Nimbus, "A Magazine of Literature, the Arts, and New Ideas", was a literary magazine co-founded in London in 1951 by Martin Green and Tristram Hull.

== History ==
Nimbus, a British "little magazine" of the 1950s, was founded in 1951. The magazine represents part of a rich history of literary magazines that reflect not only the literary, but also the social and political history of England. Nimbus continued as well a tradition of modernism cultivated since the First World War, especially by writers of the Bloomsbury Group and the Auden generation. Nimbus was among such important little magazines as Encounter, London Magazine, and Poetry edited by such distinguished writers as T. S. Eliot, John Lehmann and Stephen Spender, who helped set a tone of excellence in the publication of little magazines and were instrumental in changing the mood and direction of modern British literature.

Nimbus: A Magazine of Literature, the Arts, and New Ideas began publication in December 1951 as a quarterly magazine of new writing. Tristram Hull, son of R. F. C. Hull, poet and translator of the Collected Works of C.G. Jung, acted as editor for the magazine's four volumes of thirteen issues. Hull was later joined by co-editors Ivo Jarosy, 1953–1954, and David Wright, 1955–1957 and Martin Green (author, 1951–1957) when the magazine was published from Martin's flat: 20 Shipley House, SW8 (Nimbus Issue No.1 Dec 1951) During this period Wright & Green published 19 poems by Patrick Kavanagh, sent to Wright by Patrick Swift, which proved to be the turning point in Kavanagh's career. Due to editorial differences between Wright and Hull, Christopher Logue, in 1957, became co-editor with Hull and the name of the magazine was changed to Nimbus: New English Review.

The magazine, published by John Trafford at the Halcyon Press, grew in size, stature and reputation from a fifteen-page experiment into a sixty-page provocative venue for new British, Commonwealth and Continental writing. Nimbus editors rejected strict identification with any one contemporary British literary school, yet often found themselves involved in their debates and controversies. Nimbus attempted to distance itself from such recognized "Movement" poets as Kingsley Amis. The Movement poets were themselves reacting against the earlier romantic "New Apocalypse" writers such as George Barker, Anthony Thwaite, G. S. Fraser and Henry Treece. The Movement writers were, in turn, considered by the "Maverick" poets to be conservative, formalist and neoclassical.

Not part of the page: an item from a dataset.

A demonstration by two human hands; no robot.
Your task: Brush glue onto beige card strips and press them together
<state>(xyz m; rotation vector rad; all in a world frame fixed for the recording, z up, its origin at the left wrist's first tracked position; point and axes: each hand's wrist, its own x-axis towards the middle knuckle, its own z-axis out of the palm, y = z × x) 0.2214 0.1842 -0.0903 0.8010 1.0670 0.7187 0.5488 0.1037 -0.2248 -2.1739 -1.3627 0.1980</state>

Nimbus was started as a quarterly magazine. Later it was published irregularly and ceased publication after 13 issues in 1958.

== Contributors ==
Nimbus published a diverse group of writers that included Dannie Abse, W. H. Auden, George Barker, Jean Cocteau, Mircea Eliade, T. S. Eliot, Jean Genet, Michael Hastings, Anthony Thwaite, John Heath-Stubbs, C. G. Jung, Patrick Kavanagh, Patrick Swift, Vernon Scannell, Laurie Lee, Bertolt Brecht, George MacBeth, Colin MacInnes, Pablo Neruda, Stevie Smith, Alexander Trocchi, Richard Wilbur and David Wright.